> Requirement: Your job is to copy every line in the material containing the word "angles".

▬▬▬▬▬▬

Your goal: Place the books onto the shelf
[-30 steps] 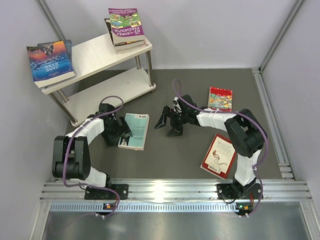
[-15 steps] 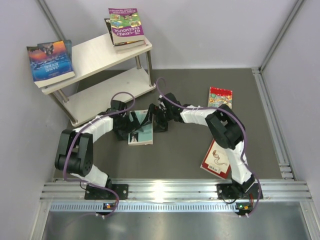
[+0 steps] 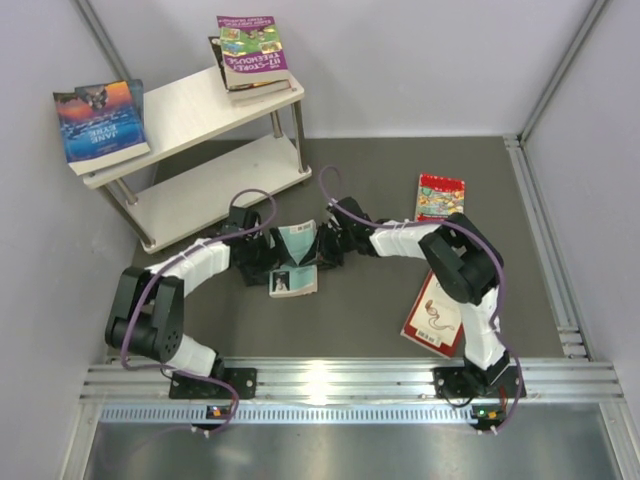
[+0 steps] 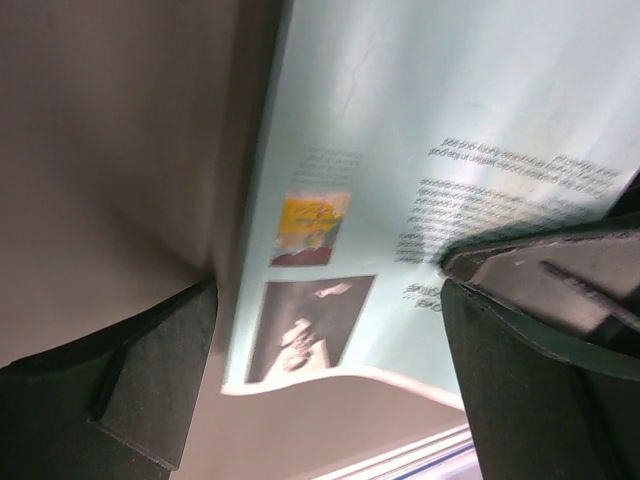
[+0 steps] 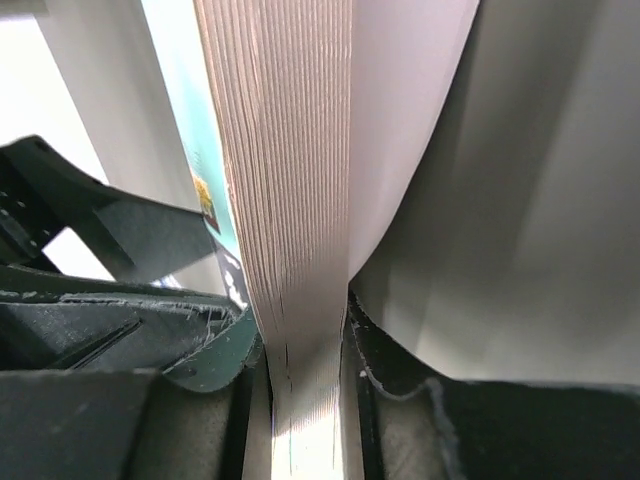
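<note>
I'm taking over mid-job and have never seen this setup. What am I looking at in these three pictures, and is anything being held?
Two robot arms sit bolted at the near edge of the table. The wide picture looks down from above; the other two come from a camera on each wrist. The right gripper pinches the page edge of the pale teal book; the left gripper stands open at that same book. A red book and a maroon book lie flat. The shelf carries blue sunset books and a purple-green pile.

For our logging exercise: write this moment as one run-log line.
left hand: open, straddling edge of teal book | right hand: shut on its pages | shelf: two stacks on top
</note>
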You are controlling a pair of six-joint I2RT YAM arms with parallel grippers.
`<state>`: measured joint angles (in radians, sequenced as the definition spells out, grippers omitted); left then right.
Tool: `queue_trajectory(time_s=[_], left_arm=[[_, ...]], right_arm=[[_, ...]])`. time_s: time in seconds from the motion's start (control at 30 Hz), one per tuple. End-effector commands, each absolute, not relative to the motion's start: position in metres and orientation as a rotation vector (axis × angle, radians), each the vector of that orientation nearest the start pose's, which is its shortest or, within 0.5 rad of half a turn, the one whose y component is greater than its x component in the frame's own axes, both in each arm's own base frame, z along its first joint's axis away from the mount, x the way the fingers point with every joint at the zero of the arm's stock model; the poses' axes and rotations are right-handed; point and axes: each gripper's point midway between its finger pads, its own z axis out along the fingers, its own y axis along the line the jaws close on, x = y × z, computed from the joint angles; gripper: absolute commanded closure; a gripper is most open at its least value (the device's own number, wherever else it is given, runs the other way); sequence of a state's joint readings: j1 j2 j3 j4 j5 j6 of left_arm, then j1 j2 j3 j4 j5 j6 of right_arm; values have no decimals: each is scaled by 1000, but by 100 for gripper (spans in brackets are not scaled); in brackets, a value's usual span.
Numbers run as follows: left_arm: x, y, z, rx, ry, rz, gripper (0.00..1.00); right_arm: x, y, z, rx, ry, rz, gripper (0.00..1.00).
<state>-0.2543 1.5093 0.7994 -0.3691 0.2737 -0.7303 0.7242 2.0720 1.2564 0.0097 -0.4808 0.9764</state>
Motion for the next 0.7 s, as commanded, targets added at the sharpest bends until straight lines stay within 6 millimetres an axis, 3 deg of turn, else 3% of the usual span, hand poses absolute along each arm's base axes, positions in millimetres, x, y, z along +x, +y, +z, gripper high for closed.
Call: queue_trajectory(time_s=[0.0, 0.13, 0.2, 0.23, 0.33, 0.37, 0.43, 0.47, 0.5, 0.67], left_arm=[[268, -141, 65, -402, 2680, -508, 2], [272, -136, 129, -220, 2519, -361, 1], [263, -141, 150, -115, 2462, -314, 1], [256, -153, 163, -47, 2432, -331, 1], [246, -164, 171, 70, 2411, -260, 1], [234, -182, 167, 173, 2417, -245, 1], [232, -188, 171, 244, 2377, -134, 1], [218, -198, 168, 330, 2381, -98, 1], [217, -202, 164, 351, 2384, -51, 1], [202, -227, 167, 463, 2313, -48, 1]], right_arm=[[269, 398, 69, 24, 2735, 1298, 100], [261, 385, 87, 34, 2763, 1321, 100], [259, 380, 97, 35, 2765, 1321, 100], [257, 376, 101, 39, 2786, 1314, 100], [253, 376, 113, 46, 2812, 1339, 100], [253, 377, 118, 43, 2810, 1351, 100], [255, 379, 131, 38, 2795, 1387, 100], [254, 377, 134, 45, 2806, 1386, 100], [257, 375, 137, 54, 2805, 1390, 100], [267, 366, 157, 47, 2790, 1425, 100]])
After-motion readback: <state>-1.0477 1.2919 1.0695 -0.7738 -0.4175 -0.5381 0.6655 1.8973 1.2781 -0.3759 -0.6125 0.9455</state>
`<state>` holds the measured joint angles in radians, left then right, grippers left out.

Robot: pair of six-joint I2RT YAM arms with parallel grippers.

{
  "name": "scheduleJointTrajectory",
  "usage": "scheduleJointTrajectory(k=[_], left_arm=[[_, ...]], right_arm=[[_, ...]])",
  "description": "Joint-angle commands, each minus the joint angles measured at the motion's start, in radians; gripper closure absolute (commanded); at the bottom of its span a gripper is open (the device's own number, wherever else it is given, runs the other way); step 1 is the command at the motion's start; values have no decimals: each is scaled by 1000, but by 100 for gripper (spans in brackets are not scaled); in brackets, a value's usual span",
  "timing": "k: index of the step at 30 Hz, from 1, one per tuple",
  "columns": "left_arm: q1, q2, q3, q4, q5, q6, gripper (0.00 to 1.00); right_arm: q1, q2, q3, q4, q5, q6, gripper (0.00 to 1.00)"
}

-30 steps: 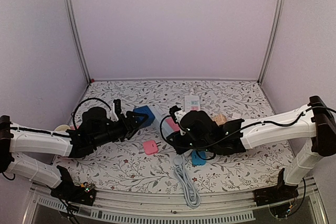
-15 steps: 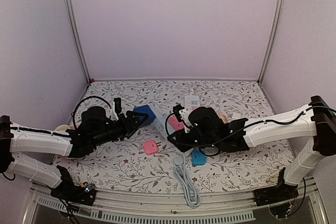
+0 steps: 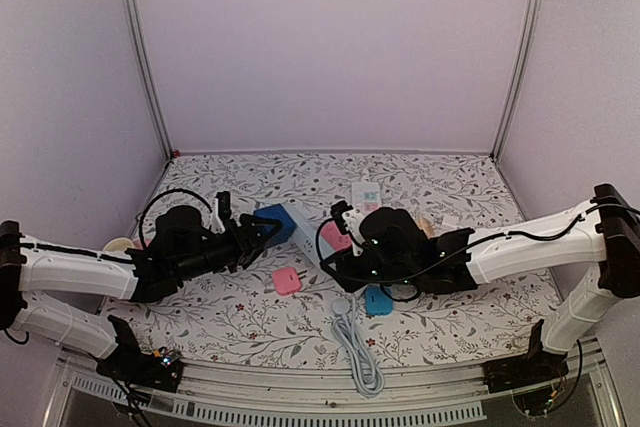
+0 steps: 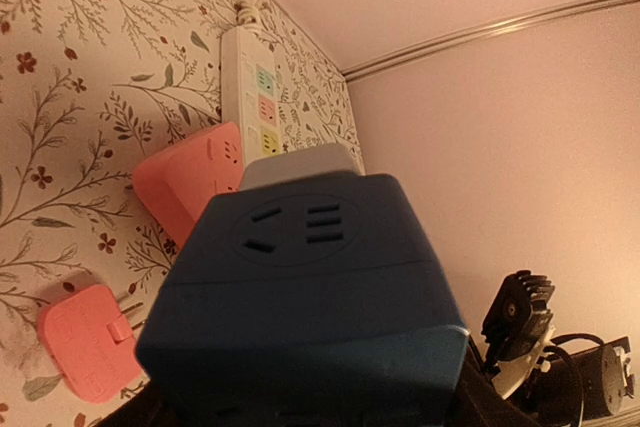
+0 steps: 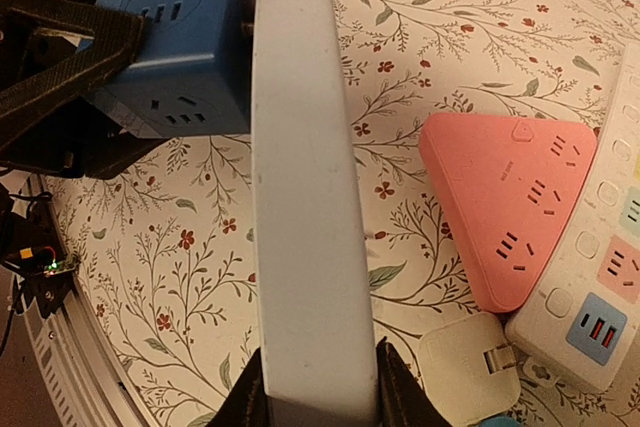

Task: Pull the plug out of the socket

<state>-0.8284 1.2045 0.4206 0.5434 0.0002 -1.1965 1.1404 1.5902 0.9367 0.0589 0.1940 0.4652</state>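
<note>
My left gripper is shut on the blue cube socket, which it holds off the table. The cube fills the left wrist view and hides the fingers. My right gripper is shut on the flat grey-white plug. In the right wrist view the plug stands edge-on between my fingers, right beside the cube. A narrow gap with a dark prong shows between them. The plug also peeks out behind the cube in the left wrist view.
A pink triangular socket lies against a white power strip behind the plug. A loose white plug lies near my right fingers. A pink plug, a blue plug and a white cable lie near the front.
My right arm has drawn back to the right with the grey plug in its grip. The left arm and the blue cube have barely moved.
</note>
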Motion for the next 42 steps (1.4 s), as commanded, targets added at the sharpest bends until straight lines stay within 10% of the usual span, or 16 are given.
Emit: scheduleJointTrajectory(k=[1,22,42], left_arm=[[20,1,-53,-96,-61,3,100],[10,-19,-28,88,56,114,100],[54,18,-54,-133,-69,54,100]], right_arm=[[-32,-53,22,-105,370,60,98],[-111,-6,-22,-121,310,111,98],[1,37,38,7,157,-73,98]])
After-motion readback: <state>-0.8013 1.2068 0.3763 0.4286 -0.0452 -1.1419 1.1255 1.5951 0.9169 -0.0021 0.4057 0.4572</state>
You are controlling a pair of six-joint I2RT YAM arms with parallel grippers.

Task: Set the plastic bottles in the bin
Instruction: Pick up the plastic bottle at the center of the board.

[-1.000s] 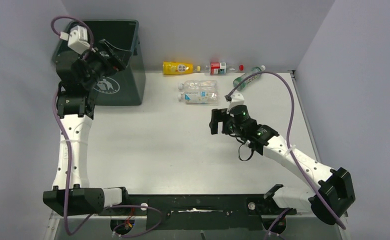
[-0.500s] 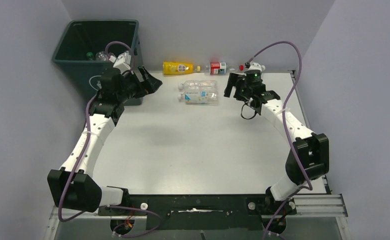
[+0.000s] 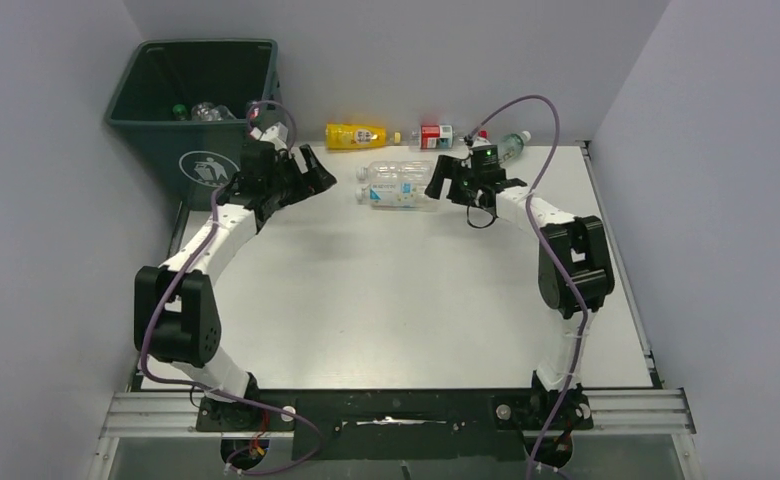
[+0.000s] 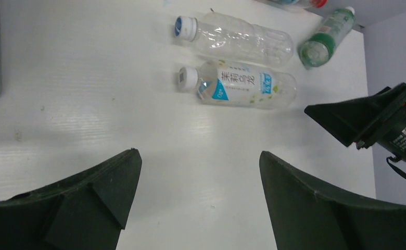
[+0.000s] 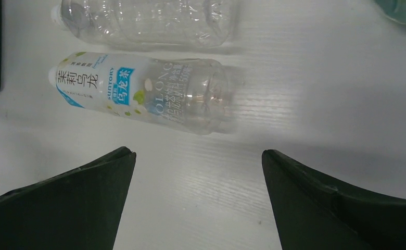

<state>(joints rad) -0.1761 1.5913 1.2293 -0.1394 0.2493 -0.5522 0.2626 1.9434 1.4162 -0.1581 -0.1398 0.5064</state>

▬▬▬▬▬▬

> Output:
`<state>`: measured joint angles (in radians, sequenced as the definition spells out, grippers omitted); left then right.
Tool: `queue_trajectory(time_s=[_], left_arm=[[_, ...]], right_arm=[[_, ...]])`. time_s: time in seconds from the motion's start (control at 30 Hz), one per tuple. End-effector commands, each absolute, not relative to the motion's start: position in metres and orientation as a rotation vector (axis × angle, radians), each the vector of that orientation nearest the start pose's, which is its shortest or, within 0.5 rad of half a turn, the one whose y component is greater than its x component in the frame's own axes, both in each arm's own base frame, z along its first joint's axis away from the mount, x the way the fingers point with every joint at the zero of the arm's stock model; the poses' axes and rotations are right-handed; point and axes: each gripper's point midway between its finger pads, its own z axis out along the fingers, its own y axis along the line the jaws close on, x = y × z, computed from the joint angles; gripper: absolute commanded closure; a gripper is most open at its least value (the device's own number, wherever else it is given, runs the other way); sequence of a state's joint readings: j1 j2 j3 j4 j5 j6 of left_arm, then j1 j2 j3 j4 j5 j6 of right_arm; values have no decimals: each is scaled by 1000, but by 100 for gripper (spans in brackets are not scaled); in brackets, a value's usual span.
`<state>` holds the measured joint angles in radians, left then right, grippers left out.
  "description": "Joint-angle commands, each minus the joint angles measured at the motion's start, in radians; gripper closure absolute (commanded); at the bottom of its span a gripper is open (the device's own number, wherever else it is given, runs the other way); step 1 is the command at the motion's start; values have no decimals: each is scaled by 1000, but by 100 for gripper (spans in brackets are not scaled); in brackets, a value's usual span",

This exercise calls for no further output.